§ **HOW TO COMPLETE THIS TASK**:
Transcribe the listing below word for word but skip its images.

▼▼▼

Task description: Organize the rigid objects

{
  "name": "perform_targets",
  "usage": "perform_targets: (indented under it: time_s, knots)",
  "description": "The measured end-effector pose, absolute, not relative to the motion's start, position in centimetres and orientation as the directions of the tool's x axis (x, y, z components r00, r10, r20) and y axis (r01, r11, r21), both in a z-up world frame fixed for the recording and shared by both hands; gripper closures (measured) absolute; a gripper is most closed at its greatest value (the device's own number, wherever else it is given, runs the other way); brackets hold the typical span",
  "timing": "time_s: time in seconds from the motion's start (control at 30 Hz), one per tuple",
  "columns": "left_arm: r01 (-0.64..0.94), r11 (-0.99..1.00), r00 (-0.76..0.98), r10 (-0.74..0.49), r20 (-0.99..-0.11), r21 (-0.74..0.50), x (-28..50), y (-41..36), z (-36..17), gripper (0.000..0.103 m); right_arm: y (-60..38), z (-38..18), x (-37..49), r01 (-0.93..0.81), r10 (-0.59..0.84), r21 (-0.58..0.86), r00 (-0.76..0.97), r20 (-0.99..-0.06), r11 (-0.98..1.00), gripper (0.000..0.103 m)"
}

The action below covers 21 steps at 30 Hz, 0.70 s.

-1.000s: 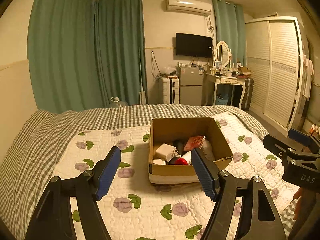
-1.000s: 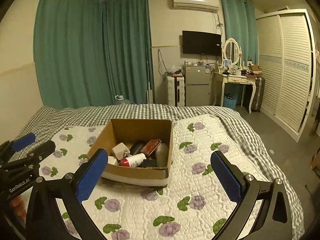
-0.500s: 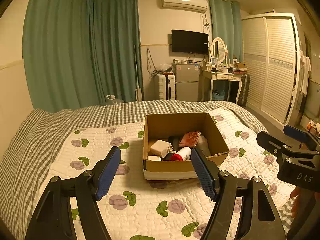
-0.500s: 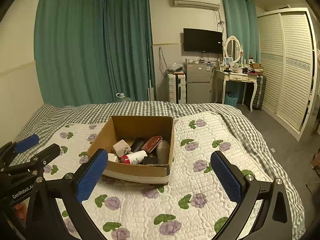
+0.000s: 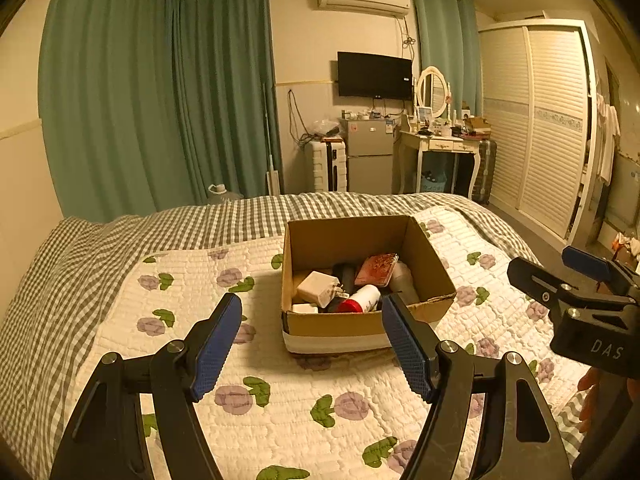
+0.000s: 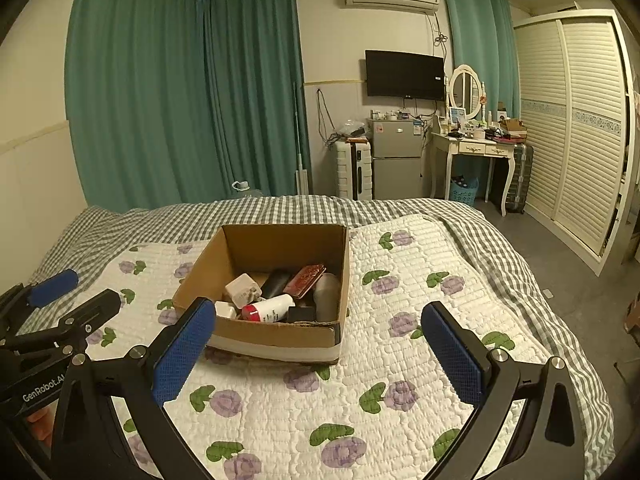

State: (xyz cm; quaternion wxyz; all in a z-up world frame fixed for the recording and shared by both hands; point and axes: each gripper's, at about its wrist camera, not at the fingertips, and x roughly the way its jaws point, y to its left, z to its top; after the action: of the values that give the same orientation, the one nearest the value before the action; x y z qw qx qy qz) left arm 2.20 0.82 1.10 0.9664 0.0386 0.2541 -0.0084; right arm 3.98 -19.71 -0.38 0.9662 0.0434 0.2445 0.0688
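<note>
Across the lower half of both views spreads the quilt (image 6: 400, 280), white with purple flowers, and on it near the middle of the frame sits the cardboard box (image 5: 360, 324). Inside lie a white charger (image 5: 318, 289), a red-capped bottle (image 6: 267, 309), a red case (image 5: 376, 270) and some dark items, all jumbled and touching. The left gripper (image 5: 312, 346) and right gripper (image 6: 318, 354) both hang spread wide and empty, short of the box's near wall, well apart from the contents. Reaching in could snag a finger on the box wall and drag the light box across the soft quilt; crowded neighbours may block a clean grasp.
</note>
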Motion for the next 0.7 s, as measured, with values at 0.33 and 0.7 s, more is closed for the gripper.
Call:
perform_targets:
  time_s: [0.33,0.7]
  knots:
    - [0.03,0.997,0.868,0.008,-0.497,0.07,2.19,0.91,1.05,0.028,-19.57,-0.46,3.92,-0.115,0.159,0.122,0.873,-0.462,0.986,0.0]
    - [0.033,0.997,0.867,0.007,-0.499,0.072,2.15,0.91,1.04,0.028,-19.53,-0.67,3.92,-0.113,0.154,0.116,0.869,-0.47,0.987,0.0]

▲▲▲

§ **ANSWER SPACE**:
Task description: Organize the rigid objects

{
  "name": "perform_targets",
  "usage": "perform_targets: (indented under it: time_s, knots)",
  "description": "The measured end-effector pose, absolute, not relative to the motion's start, position in centimetres and orientation as the directions of the tool's x axis (x, y, z components r00, r10, r20) and y axis (r01, r11, r21), both in a z-up world frame fixed for the recording and shared by both hands; gripper closures (measured) absolute; a gripper is most closed at its greatest value (the device's own number, wherever else it is given, runs the other way); brackets hold the typical span",
  "timing": "time_s: time in seconds from the motion's start (control at 30 Hz), one per tuple",
  "columns": "left_arm: r01 (-0.64..0.94), r11 (-0.99..1.00), r00 (-0.76..0.98), r10 (-0.74..0.49), r20 (-0.99..-0.11), r21 (-0.74..0.50), x (-28..50), y (-41..36), z (-36..17), gripper (0.000..0.103 m); right_arm: y (-60..38), z (-38..18), x (-37..49), r01 (-0.93..0.81), r10 (-0.59..0.84), r21 (-0.58..0.86), r00 (-0.76..0.97), r20 (-0.99..-0.06), r11 (-0.98..1.00), gripper (0.000..0.103 m)"
}

The action below covers 21 steps at 30 Hz, 0.70 s.

-1.000s: 
-1.000s: 
-0.500s: 
-0.500s: 
+0.000s: 
+0.000s: 

State: (xyz cm; quaternion wxyz; all in a z-up world frame fixed for the recording and shared by both hands; point and axes: each gripper's, at about its wrist camera, not at the fingertips, and x roughly the way its jaws point, y to its left, z to its top; after the action: of the values that give the same orientation, the one nearest the value before the action; x y z qw qx qy qz) left arm 2.20 0.82 1.10 0.9664 0.0386 0.2541 -0.0084; right arm 3.98 -19.71 -0.38 0.9662 0.0434 0.2445 0.0688
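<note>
Across the lower half of both views spreads the quilt (image 6: 400, 280), white with purple flowers, and on it near the middle of the frame sits the cardboard box (image 5: 360, 324). Inside lie a white charger (image 5: 318, 289), a red-capped bottle (image 6: 267, 309), a red case (image 5: 376, 270) and some dark items, all jumbled and touching. The left gripper (image 5: 312, 346) and right gripper (image 6: 318, 354) both hang spread wide and empty, short of the box's near wall, well apart from the contents. Reaching in could snag a finger on the box wall and drag the light box across the soft quilt; crowded neighbours may block a clean grasp.
</note>
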Motion for the next 0.7 s, as measured, with values at 0.33 and 0.7 s, more is closed for the gripper.
Call:
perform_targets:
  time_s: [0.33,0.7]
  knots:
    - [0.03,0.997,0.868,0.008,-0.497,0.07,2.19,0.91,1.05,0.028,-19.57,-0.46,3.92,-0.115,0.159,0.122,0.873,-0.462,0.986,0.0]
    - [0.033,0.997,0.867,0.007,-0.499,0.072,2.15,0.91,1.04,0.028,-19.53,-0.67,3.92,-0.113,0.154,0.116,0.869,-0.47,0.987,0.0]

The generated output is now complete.